## Records supplied
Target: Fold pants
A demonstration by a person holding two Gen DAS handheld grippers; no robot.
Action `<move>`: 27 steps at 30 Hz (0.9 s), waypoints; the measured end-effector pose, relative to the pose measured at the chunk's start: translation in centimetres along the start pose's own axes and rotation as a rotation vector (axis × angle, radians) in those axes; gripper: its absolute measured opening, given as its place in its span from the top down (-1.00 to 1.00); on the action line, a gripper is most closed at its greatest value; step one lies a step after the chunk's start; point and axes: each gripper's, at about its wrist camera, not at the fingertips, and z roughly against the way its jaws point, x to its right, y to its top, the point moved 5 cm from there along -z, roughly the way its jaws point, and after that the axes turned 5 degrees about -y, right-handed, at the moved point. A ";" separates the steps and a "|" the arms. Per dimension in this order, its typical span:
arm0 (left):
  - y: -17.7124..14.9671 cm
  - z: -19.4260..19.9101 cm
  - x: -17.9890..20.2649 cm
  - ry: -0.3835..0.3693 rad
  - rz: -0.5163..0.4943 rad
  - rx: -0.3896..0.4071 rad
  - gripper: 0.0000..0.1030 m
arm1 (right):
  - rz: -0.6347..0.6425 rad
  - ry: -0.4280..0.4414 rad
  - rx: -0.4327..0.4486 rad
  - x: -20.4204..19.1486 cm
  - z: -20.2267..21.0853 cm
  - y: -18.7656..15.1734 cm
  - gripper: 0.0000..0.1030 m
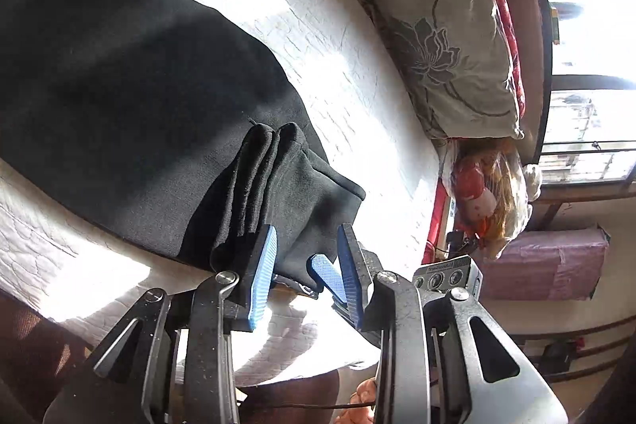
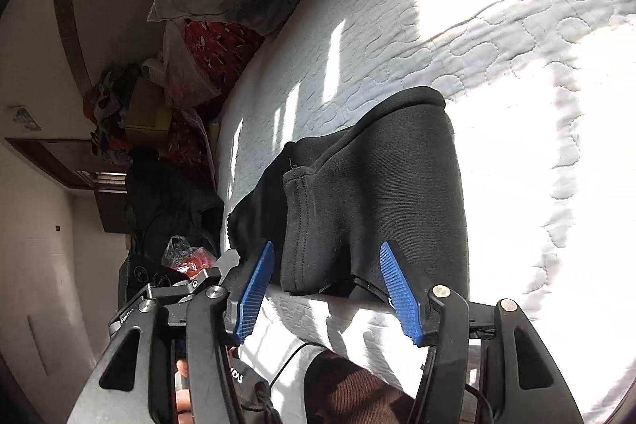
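pants (image 1: 131, 74) on sunlit quilted bed (image 1: 278, 6) | pillow (image 1: 437, 26) beside | both claws apart, empty

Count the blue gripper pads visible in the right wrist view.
2. One pad is left of the black pants; the other pad is right of the bunched cuff. Neither presses the cloth.

Home bedroom: bed with white quilted cover (image 2: 457, 38), floral pillow (image 1: 437, 26) at far edge, sunlit window (image 1: 588, 66), doll (image 1: 477, 201) and bagged clutter (image 2: 131, 106) beside bed.
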 end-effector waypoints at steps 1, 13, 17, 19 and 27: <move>0.3 -1.0 -0.5 0.056 -0.015 -0.003 0.44 | -0.024 -0.003 0.007 1.1 0.1 0.1 -0.09; 5.8 10.4 -3.4 0.037 -0.061 0.117 0.47 | -0.083 0.106 0.088 2.6 3.3 0.7 -0.26; 10.7 17.2 -8.1 0.180 -0.045 0.213 0.15 | 0.052 0.011 0.094 -0.4 3.3 -0.4 -0.33; 13.2 19.9 -11.2 0.251 -0.013 0.233 0.09 | 0.130 -0.041 0.080 -2.4 2.0 -1.3 -0.40; 19.1 18.2 -16.2 0.250 0.010 0.010 0.09 | 0.436 -0.216 -0.066 -10.1 -7.3 -7.0 -0.43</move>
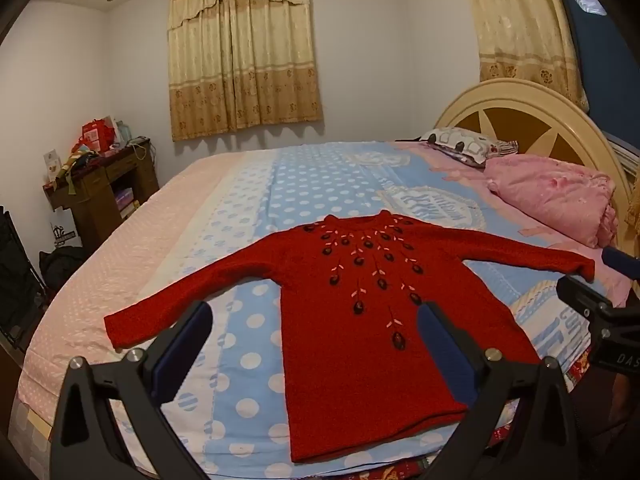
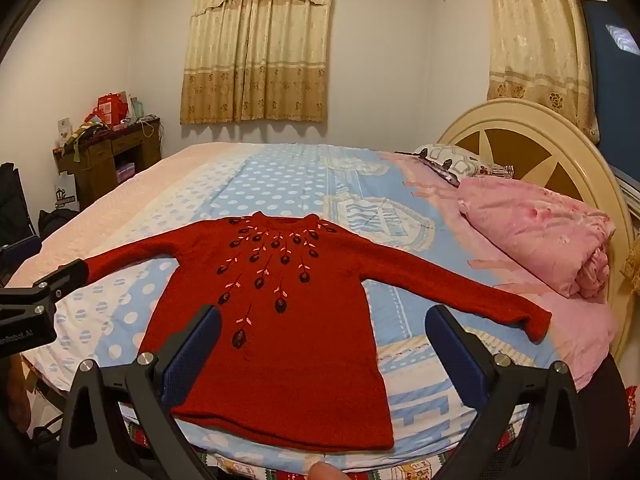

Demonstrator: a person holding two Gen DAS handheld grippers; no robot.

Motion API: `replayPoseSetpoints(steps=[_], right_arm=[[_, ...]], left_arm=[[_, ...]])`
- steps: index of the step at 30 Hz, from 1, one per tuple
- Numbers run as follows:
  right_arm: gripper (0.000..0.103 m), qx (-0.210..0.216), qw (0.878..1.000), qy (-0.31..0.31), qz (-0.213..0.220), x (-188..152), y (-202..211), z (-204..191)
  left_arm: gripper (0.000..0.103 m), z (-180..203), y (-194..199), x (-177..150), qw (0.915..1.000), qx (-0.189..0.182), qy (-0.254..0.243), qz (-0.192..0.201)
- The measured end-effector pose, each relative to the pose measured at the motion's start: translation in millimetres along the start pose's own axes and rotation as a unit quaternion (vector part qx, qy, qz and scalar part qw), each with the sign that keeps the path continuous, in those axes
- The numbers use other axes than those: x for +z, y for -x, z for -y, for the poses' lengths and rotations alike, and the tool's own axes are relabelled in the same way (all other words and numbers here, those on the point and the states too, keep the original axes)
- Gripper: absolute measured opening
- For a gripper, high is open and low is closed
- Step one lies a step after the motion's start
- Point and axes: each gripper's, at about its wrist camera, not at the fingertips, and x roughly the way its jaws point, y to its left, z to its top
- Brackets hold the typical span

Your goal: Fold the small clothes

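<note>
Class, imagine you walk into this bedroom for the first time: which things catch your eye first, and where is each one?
The red sweater stands out first: it lies flat on the bed, sleeves spread, dark embroidered buds fanning down from the neck. Beyond it, by the cream headboard, sits a folded pink quilt. In the foreground, the left gripper and right gripper both stand open above the near edge, holding nothing.

Your red knit sweater (image 1: 360, 320) lies flat on the bed (image 1: 256, 184), front up, both sleeves spread wide. Dark embroidered buds fan down from its collar
</note>
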Motion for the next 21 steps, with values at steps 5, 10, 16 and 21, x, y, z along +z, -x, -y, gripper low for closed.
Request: replayPoseSetpoints(steps=[5,10,16,21], right_arm=[[0.102,0.002,1.000,-0.002,0.000,-1,-2,3],[0.102,0.000,1.000,-0.003,-0.005,-5,-6,4],[0.102,-0.001,1.000,-0.004,-0.008,-6,-8,5],[0.102,-0.002,1.000,-0.005,-0.011,-6,-10,2]], left_arm=[[0.103,3,1,0,1.0000,-0.005,0.003,0.001],[0.103,0,-4,-1,0.9999,-0.013,0.010,-0.003],[0.103,-3,-9,-2,0.9998,-0.014,0.014,-0.003],[0.103,-7,-3,-2,0.9998,-0.014,0.016,-0.002]])
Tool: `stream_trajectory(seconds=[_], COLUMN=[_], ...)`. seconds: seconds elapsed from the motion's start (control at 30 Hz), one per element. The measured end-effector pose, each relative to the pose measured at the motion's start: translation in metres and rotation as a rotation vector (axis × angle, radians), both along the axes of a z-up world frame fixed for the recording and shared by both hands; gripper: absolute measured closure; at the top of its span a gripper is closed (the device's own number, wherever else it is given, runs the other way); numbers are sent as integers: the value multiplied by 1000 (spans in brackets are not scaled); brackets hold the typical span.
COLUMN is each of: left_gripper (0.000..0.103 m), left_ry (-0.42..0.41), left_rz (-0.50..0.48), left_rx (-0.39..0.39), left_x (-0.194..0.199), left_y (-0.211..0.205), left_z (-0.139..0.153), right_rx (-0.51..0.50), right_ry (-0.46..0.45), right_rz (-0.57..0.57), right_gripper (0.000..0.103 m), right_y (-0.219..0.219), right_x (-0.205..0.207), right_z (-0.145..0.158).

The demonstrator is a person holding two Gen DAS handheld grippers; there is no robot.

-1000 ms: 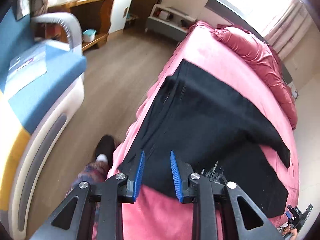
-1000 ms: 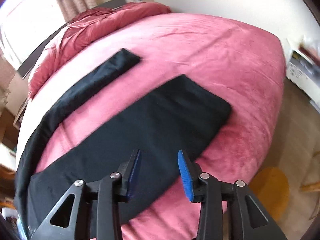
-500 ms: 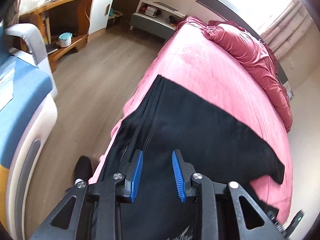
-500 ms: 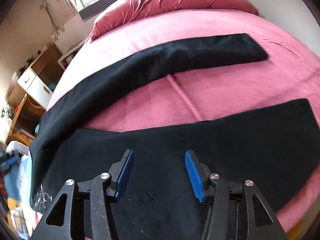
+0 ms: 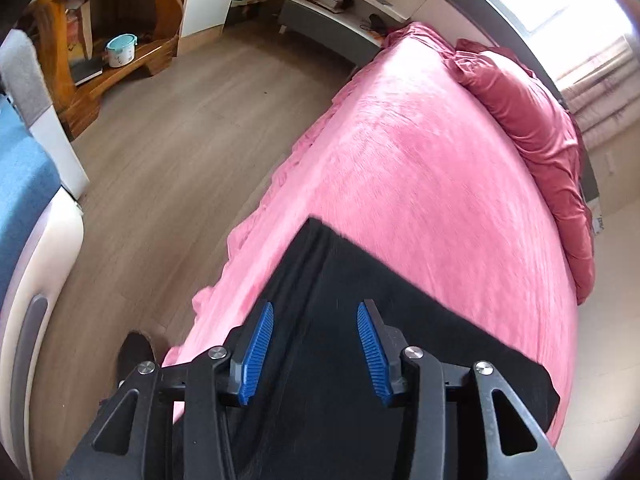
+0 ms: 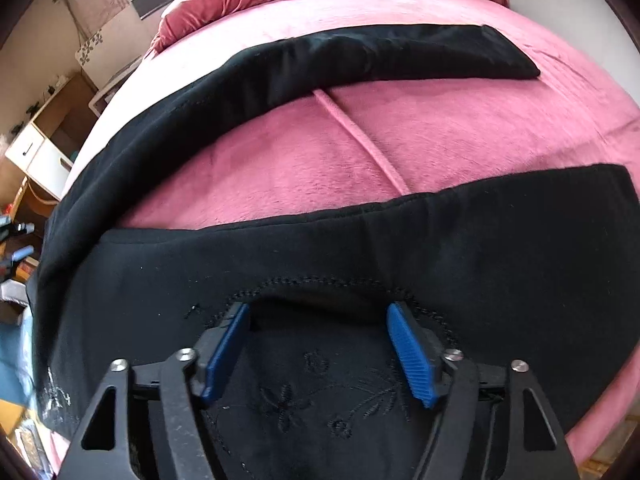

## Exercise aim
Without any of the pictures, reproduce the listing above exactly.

## Completed task
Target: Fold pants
A demonstration by a person holding two Gen DAS handheld grippers; no robot.
Action `<move>`: 27 steps at 30 Hz (0.9 s), waypoints; the measured end-effector pose, relative to the pose measured at the chunk's start: translation in centimetres along the start pose's own axes and rotation as a rotation vector (axis × angle, radians) in those axes; gripper: its absolute measured opening, given as its place in its span from the top down (-1.00 to 1.00); on the action line, a gripper is most closed at its greatest value; step one lies a step after the chunk's start; point and axes: each gripper's, at about its wrist camera, not at the fingertips, and z roughly against the way its jaws point, x to its right, y to its top, the point moved 5 cm from there along -z, roughly the way its jaws point, and after that the axes turned 5 degrees about -y, right-handed, at the moved point. A ";" separates the steps and a "|" the arms. Per dimension in this order, its typical span:
arm0 (left):
  - y: -17.7124..14.9671 cm
  - z: -19.4260..19.9101 cm
  - x: -17.9890..20.2649 cm
  - ry: -0.3835..0.3693 rad
  - rz: -0.5163..0.4943 rad
  - rx: -0.3896..0.4071 rad
  - gripper: 0.0000..0.1030 m
arm1 (right):
  - rz: -0.6347..0.6425 rad
  - ry: -0.4280..0.4414 rad
  - rx: -0.4327..0.4486 rad
  - x: -20.4204..19.1486 cm
  - z: -20.2267..21.0853 cm
  - y: -18.7656..15.1734 cm
  - gripper: 0.0000..0.1030 m
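pants (image 1: 131, 74) on sunlit quilted bed (image 1: 278, 6) | pillow (image 1: 437, 26) beside | both claws apart, empty

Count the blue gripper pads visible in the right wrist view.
2. One pad is left of the black pants; the other pad is right of the bunched cuff. Neither presses the cloth.

Home bedroom: bed with white quilted cover (image 2: 457, 38), floral pillow (image 1: 437, 26) at far edge, sunlit window (image 1: 588, 66), doll (image 1: 477, 201) and bagged clutter (image 2: 131, 106) beside bed.
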 end-effector waypoints at steps 1, 13, 17, 19 and 27: <move>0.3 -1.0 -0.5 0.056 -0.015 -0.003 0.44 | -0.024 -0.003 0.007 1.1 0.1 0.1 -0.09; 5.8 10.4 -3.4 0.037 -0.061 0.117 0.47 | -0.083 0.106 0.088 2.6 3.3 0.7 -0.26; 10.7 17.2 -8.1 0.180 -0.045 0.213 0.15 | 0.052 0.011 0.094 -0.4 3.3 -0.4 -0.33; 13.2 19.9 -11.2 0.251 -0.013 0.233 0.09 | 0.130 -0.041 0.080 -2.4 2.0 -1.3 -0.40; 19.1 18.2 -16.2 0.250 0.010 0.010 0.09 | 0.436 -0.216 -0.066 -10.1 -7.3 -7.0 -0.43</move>

Demonstrator: a person holding two Gen DAS handheld grippers; no robot.

Motion API: `replayPoseSetpoints(steps=[_], right_arm=[[_, ...]], left_arm=[[_, ...]])`
- steps: index of the step at 30 Hz, from 1, one per tuple
- Numbers run as follows:
  right_arm: gripper (0.000..0.103 m), qx (-0.210..0.216), qw (0.878..1.000), qy (-0.31..0.31), qz (-0.213..0.220), x (-188..152), y (-202..211), z (-204..191)
  left_arm: gripper (0.000..0.103 m), z (-180..203), y (-194..199), x (-177..150), qw (0.915..1.000), qx (-0.189..0.182), qy (-0.254..0.243), qz (-0.192..0.201)
- The measured end-effector pose, each relative to the pose measured at the motion's start: translation in millimetres along the start pose's own axes and rotation as a unit quaternion (vector part qx, qy, qz and scalar part qw), each with the sign that keeps the path continuous, in those axes
- The numbers use other axes than those: x for +z, y for -x, z for -y, for the poses' lengths and rotations alike, and the tool's own axes are relabelled in the same way (all other words and numbers here, those on the point and the states too, keep the original axes)
- Gripper: absolute measured opening
- For a gripper, high is open and low is closed
- Step one lies a step after the motion's start
- Point and axes: each gripper's, at about its wrist camera, not at the fingertips, and x roughly the way its jaws point, y to its left, z to its top
- Brackets hold the typical span

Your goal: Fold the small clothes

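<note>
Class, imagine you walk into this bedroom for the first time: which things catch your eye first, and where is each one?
The red sweater stands out first: it lies flat on the bed, sleeves spread, dark embroidered buds fanning down from the neck. Beyond it, by the cream headboard, sits a folded pink quilt. In the foreground, the left gripper and right gripper both stand open above the near edge, holding nothing.

Your red knit sweater (image 1: 360, 320) lies flat on the bed (image 1: 256, 184), front up, both sleeves spread wide. Dark embroidered buds fan down from its collar
</note>
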Motion for the next 21 steps, with values at steps 5, 10, 16 and 21, x, y, z along +z, -x, -y, gripper low for closed.
Request: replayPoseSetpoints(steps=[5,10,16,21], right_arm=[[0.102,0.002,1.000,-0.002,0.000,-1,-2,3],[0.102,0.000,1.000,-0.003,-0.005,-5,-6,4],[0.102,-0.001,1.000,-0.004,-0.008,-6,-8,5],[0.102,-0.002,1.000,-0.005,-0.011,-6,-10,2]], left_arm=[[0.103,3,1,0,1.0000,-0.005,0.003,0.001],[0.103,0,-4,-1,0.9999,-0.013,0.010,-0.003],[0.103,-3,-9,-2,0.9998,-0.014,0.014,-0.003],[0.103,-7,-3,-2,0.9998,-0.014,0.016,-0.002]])
Tool: `stream_trajectory(seconds=[_], COLUMN=[_], ...)`. seconds: seconds elapsed from the motion's start (control at 30 Hz), one per element. The measured end-effector pose, each relative to the pose measured at the motion's start: translation in metres and rotation as a rotation vector (axis × angle, radians), both along the axes of a z-up world frame fixed for the recording and shared by both hands; gripper: absolute measured closure; at the top of its span a gripper is closed (the device's own number, wherever else it is given, runs the other way); numbers are sent as integers: the value multiplied by 1000 (spans in brackets are not scaled); brackets hold the typical span.
COLUMN is each of: left_gripper (0.000..0.103 m), left_ry (-0.42..0.41), left_rz (-0.50..0.48), left_rx (-0.39..0.39), left_x (-0.194..0.199), left_y (-0.211..0.205), left_z (-0.139..0.153), right_rx (-0.51..0.50), right_ry (-0.46..0.45), right_rz (-0.57..0.57), right_gripper (0.000..0.103 m), right_y (-0.219..0.219), right_x (-0.205..0.207), right_z (-0.145..0.158).

The demonstrator is a person holding two Gen DAS handheld grippers; there is no robot.

-1000 ms: 
-1000 ms: 
-500 ms: 
-500 ms: 
+0 ms: 
+0 ms: 

With that, the answer is complete.